**TASK REQUIREMENTS**
Which lines in the records below include the word "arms"? Report each of them in full.

**DATA FOR PROCESSING**
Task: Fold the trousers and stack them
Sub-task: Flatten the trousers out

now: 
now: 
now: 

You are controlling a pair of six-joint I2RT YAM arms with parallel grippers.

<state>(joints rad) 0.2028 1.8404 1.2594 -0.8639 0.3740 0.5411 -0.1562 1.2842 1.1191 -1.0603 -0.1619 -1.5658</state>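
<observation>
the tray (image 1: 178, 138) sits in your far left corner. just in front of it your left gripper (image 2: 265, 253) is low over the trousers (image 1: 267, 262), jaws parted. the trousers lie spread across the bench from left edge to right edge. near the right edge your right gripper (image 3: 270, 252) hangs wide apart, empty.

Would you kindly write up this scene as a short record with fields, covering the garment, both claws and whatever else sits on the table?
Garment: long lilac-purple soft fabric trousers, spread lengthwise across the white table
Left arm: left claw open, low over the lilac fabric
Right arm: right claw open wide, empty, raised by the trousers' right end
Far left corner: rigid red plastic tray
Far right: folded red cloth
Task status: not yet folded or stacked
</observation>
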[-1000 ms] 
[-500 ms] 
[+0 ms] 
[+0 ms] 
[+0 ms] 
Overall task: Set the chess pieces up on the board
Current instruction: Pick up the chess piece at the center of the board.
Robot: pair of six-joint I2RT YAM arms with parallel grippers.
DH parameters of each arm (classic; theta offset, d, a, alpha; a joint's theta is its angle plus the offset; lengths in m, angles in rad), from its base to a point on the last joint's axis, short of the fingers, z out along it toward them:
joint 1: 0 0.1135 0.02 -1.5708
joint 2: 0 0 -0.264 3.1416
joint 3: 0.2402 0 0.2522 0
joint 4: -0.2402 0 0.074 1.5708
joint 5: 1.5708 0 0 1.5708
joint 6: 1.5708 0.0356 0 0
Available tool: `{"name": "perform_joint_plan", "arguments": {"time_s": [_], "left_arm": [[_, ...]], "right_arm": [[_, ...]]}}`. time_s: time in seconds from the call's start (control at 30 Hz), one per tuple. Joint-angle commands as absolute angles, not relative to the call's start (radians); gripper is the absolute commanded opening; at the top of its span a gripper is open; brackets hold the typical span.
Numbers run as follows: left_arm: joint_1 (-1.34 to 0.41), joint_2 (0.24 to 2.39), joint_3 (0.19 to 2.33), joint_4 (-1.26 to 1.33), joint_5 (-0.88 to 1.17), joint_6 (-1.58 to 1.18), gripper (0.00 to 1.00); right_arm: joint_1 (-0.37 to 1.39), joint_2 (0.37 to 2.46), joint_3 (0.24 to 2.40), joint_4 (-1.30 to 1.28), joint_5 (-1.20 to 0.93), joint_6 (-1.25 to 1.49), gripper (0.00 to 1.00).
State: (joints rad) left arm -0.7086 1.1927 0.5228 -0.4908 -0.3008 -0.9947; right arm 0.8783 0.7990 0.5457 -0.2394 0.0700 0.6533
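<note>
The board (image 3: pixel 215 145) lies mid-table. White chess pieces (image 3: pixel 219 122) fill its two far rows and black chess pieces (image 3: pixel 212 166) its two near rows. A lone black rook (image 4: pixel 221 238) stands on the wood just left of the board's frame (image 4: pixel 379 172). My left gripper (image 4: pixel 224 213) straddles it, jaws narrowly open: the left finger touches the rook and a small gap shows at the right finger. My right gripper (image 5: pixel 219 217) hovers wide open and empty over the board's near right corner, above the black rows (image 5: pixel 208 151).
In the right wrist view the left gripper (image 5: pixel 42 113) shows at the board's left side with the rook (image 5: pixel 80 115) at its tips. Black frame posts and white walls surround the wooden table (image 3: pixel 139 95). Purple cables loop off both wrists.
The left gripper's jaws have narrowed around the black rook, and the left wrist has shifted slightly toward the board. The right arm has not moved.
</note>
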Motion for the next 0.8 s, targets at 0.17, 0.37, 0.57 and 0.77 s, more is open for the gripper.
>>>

**YOUR SOLUTION**
You are controlling a pair of six-joint I2RT YAM arms with parallel grippers.
Robot: pair of six-joint I2RT YAM arms with parallel grippers.

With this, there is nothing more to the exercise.